Zwar erfreut sich die Zumtobel Group hoher Auftragsbestände, doch angesichts der aktuellen Rohstoffsituation bedeutet dies eine große Herausforderung, da das Unternehmen weiterhin von der mangelnden Verfügbarkeit von Rohstoffen und Transportkapazitäten betroffen ist. Auch die steigenden Kosten für Material, Transport und mittlerweile auch Energie können nur zum Teil an die Kunden weitergegeben werden. Alfred Felder: „Aus Unternehmenssicht stellt sich das derzeitige Marktumfeld damit fast noch anspruchsvoller dar als zu Beginn der Coronapandemie. Somit ist es aktuell unsere höchste Priorität, die Lieferfähigkeit für unsere Produkte und ein hohes Servicelevel für unsere Kunden sicherzustellen."

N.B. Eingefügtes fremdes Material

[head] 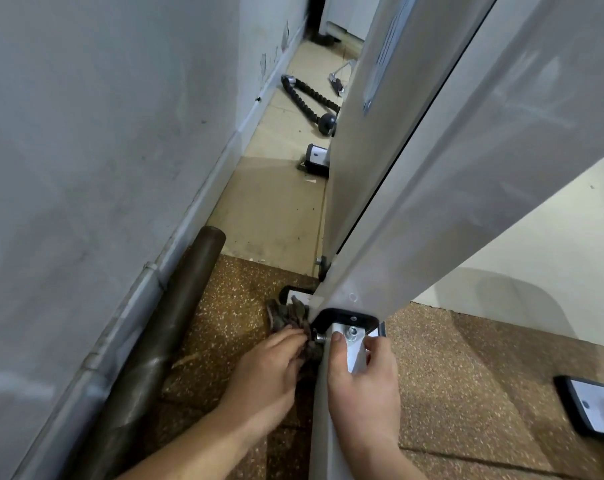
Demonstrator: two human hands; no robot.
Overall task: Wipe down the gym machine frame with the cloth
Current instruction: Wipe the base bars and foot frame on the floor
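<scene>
**Down at the foot of the frame, cloth against the metal**

Looking down a narrow gap between a scuffed grey painted wall (86,133) and a tall pale grey metal gym machine frame (432,168). Left hand (269,368) curled round a crumpled dark brown cloth (288,315), bunching it against the frame's left side just above the floor, beside a black-edged white foot plate (342,315). Right hand (363,386) wrapped round the white lower tube of the frame, with thumb on the front face just beside a silver bolt (352,332) and fingers curled round the far side.

Underfoot, speckled brown rubber matting (224,306), giving way farther back to beige floor tiles (276,209), dusty and stained near the join. Along the skirting on the left, a long dark brown pipe (176,323) lying on the matting against the base of the wall. Farther back on the tiles, a black ribbed rope attachment with a ball end (307,98), a small metal handle (338,77) beyond it, and a black-and-white foot bracket (316,159) close to the frame. At the lower right edge, another black-rimmed white plate (595,407) on the matting, well apart from both hands. Chipped paint low on the wall toward the far end.
</scene>
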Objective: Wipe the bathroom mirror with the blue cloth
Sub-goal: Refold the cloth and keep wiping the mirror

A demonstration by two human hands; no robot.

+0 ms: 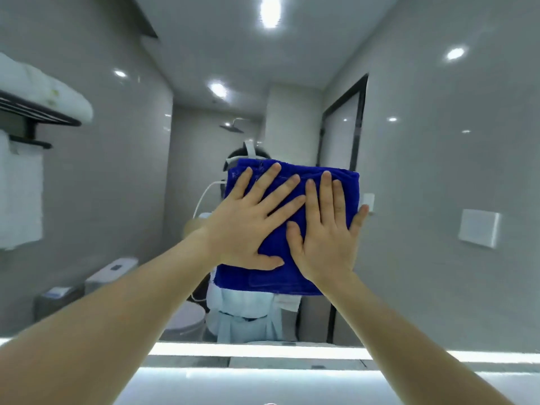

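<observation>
I have both hands up on the large bathroom wall mirror (423,171), which fills nearly the whole frame, and the folded deep-blue terry cloth (263,279) sits flat against the glass just right of centre. My left hand (248,223) lies on the cloth's left half with its fingers straight and fanned towards the upper right and the thumb stretched along the lower part of the cloth; it grips nothing, it only presses. My right hand (327,238) covers the right half, palm flat, fingers straight and pointing up, with the little finger lying along the cloth's right edge and the thumb angled in towards the left hand. The two hands nearly meet at the fingertips near the cloth's middle. Below the cloth the glass reflects a person's pale-blue garment (245,317). In the upper left of the frame I see a black metal towel rack (38,112) carrying a folded white towel (43,92), with another white towel (20,200) hanging under it. A dark round shower head (232,127) shows above the cloth, and a white rectangular wall plate (479,228) sits at the right. A bright lit strip (263,350) runs along the mirror's lower edge.
</observation>
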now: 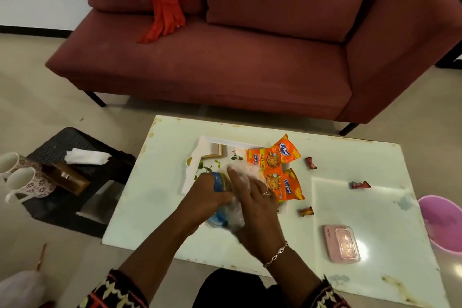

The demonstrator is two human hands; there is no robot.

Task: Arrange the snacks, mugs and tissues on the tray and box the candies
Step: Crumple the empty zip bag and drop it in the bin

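Table [362,207]: snack packets [277,170] on tray [200,155]

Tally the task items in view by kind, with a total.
Orange snack packets: 2, on the tray
Clear snack bag: 1, under both hands
Wrapped candies: 3, loose on the table
Mugs: 2, on the side stool
Tissues: 1 bundle
Pink box: 1
Total: 10

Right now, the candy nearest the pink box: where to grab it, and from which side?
Pinch the candy across its plump middle, coming straight down from above. It lies flat on the bare table, apart from the snack packets and the pink box, so fingers have room either side. The twisted wrapper ends look thin and would likely slip.
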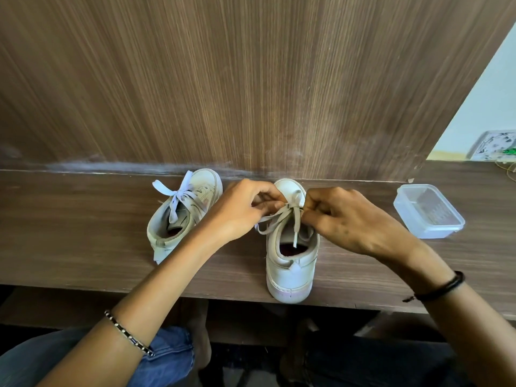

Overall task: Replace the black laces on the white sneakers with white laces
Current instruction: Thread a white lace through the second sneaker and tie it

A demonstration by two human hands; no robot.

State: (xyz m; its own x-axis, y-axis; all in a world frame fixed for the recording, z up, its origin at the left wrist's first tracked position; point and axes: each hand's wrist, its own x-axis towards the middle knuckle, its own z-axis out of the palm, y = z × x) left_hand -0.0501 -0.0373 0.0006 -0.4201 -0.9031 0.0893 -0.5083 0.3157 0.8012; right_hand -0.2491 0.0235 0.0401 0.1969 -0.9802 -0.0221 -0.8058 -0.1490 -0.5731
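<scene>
Two white sneakers stand on a wooden table (69,241). The left sneaker (178,216) lies angled, with a white lace (178,195) tied in a bow. The right sneaker (290,263) points away from me, heel at the table's front edge. My left hand (243,210) and my right hand (343,219) each pinch a loop of the white lace (282,216) above its tongue. Two loose ends hang down, one into the shoe opening. No black laces are in view.
A clear plastic box (427,210) sits on the table to the right of the right sneaker. A wooden panel (251,79) rises right behind the shoes. At the far right there is a white wall socket (494,145). My knees are under the table.
</scene>
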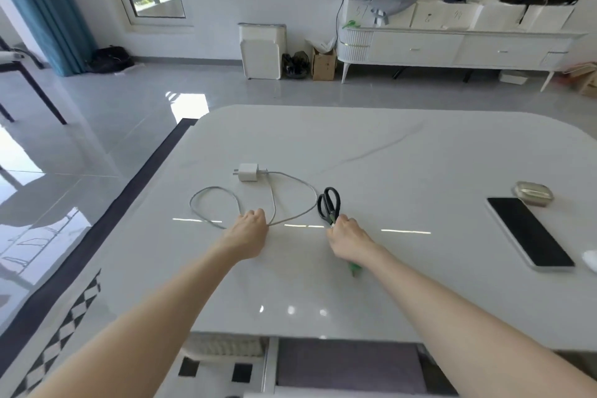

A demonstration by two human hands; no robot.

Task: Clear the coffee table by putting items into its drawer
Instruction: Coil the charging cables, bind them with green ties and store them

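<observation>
On coffee table [420, 152], ctr: charger cable [274, 203], white adapter [248, 172] at 12 o'clock end, gripped in curled L hand [250, 229]. At its 3 o'clock: scissors [329, 203], blade end gripped by R hand [347, 237]. Farther at 3: phone [529, 233], metal tin [533, 193]. At 6, under table edge: drawer [352, 365], pulled out.

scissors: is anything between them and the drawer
Nothing visible. The right hand grips the scissors, and the table between them and the drawer, which looks open below the near edge, is bare. The cable runs close by the handles on the left, away from that path.
</observation>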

Um der mangelnden Verfügbarkeit von Halbleitern für High-End-Treiber entgegenzuwirken, hat die Zumtobel Group bereits im ersten Halbjahr des laufenden Geschäftsjahres 2021/22 damit begonnen, die Abhängigkeit von einzelnen Halbleiterlieferanten durch eine entsprechende Anpassung der Produktentwicklung zu reduzieren. Damit konnte das Unternehmen immerhin das Spektrum der Zulieferer deutlich erweitern.